Our euphoria with the G-tube at home lasted approximately a day and a half after our hospital discharge. The good news: it’s still so easy feeding Andrew! Just put the formula through the tube and then done! The bad news: No matter what the rate or volume of feed through his new Kangaroo Joey Feeding Pump, Andrew is miserable, gassy, and needs to be vented constantly. The food basically comes back out whenever we vent him. For a while, we had reasonable success feeding him via gravity feeds using a syringe, bolus-style. But while he could tolerate 4 ounces of formula at first, he became increasingly less tolerant. It went down to 3 ounces, then 2 ounces. And now he can only drink 1 ounce at a time without vomiting it all up almost immediately. He also spends most of the day chewing on something, swallowing more air, constantly refluxing, and occasionally gagging. Lovely. So he has lost two pounds since he’s had his g-tube placed and is back down to a whopping 18 pounds. Our GI doctor and the surgeon are obviously concerned. But I think it’s clear they have no idea what’s going on, exactly. Andrew’s been drinking 3-5 ounces total the past couple of days. We were hoping he’d have a minimum of 30 ounces after the surgery. I think it’s just a weird cerebral palsy-related neurological thing and, hopefully, the food intolerance will pass.
And, of course, another night in the hospital. This time, for an overnight EEG to see what was going on with Andrew’s seizures. Basically, whereas we couldn’t see his seizures before, we can definitely see them now. And, apparently, Andrew is having seizures all day long. They may look pretty benign but are rather sinister: he tenses a bit, looks up , and gazes to the right or left. When most people watch him, they think he is being curious and adorable. I don’t usually share that they’re seizures. The other seizure type he has is that he looks as if he’s completely zoned out and it’s difficult to get his attention. So, for now, he will continue with a medication called Zonegran/zonisamide. We’re just going to add a fairly new drug called Banzel/rufinamide to his daily cocktail of drugs. Banzel is a fairly new FDA-approved drug for the treatment of Lennox Gastaut Syndrome. Seizures, at their worst, have a way of stealing the essence of a person. For Andrew, it means he is often in his own world and unable to come out of it easily, unable to smile, unable to respond to external stimuli.

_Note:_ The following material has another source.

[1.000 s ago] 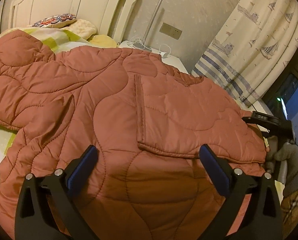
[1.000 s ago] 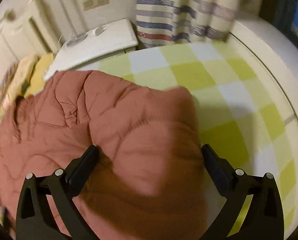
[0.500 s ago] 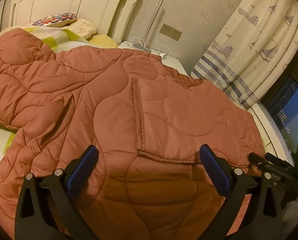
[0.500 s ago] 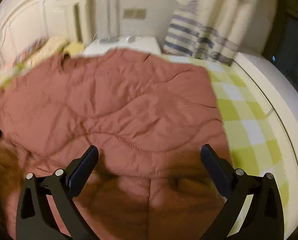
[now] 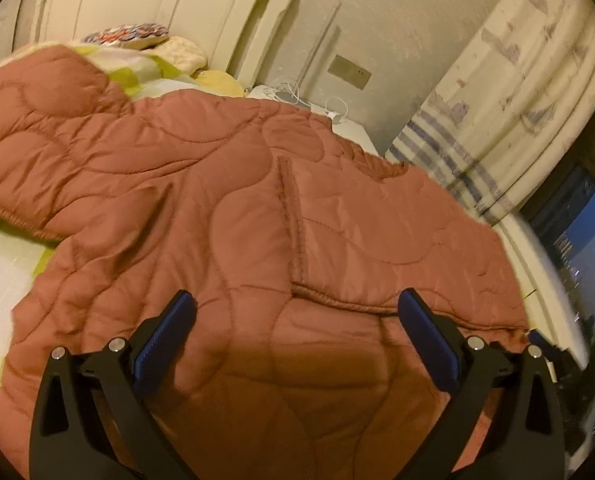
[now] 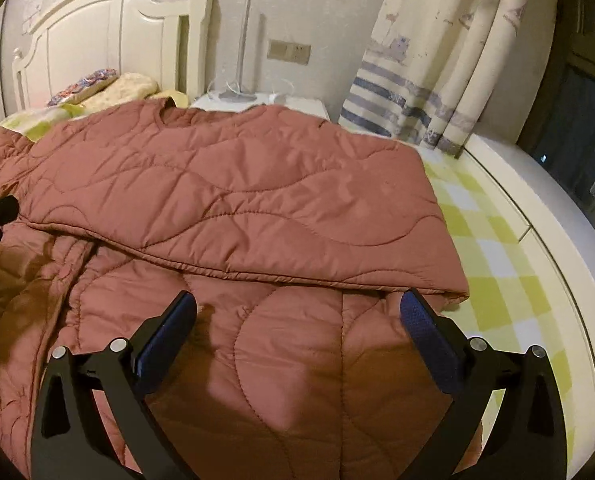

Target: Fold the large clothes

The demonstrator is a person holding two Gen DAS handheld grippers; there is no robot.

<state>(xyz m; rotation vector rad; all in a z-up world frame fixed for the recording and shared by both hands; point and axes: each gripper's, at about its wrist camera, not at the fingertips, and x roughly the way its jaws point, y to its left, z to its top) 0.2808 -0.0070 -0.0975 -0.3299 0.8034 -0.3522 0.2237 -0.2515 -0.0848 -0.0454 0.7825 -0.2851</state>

Adding to Andrew’s thrilling week, we took him to his first dentist appointment today. Unlike his twin, Eleanor, who has lovely pearly whites, Andrew’s teeth have always been tiny, chipped, yellow, and stained. The weak teeth situation is likely a result of his prematurity, poor nourishment from not eating in the NICU for four months, and the countless number of medications he has been on. Fortunately, there are no cavities. We are to return in six months, however, when all his baby teeth are in. At that point, Andrew will likely be sedated, taken to the OR, and have his teeth all restored and covered with a protective enamel of some sort.
But between his feeding and neurological woes, Andrew has been a bit listless, sad, and rarely cracks a smile anymore. The poor guy just looks exhausted :(. Hopefully, our next update will be a more positive one.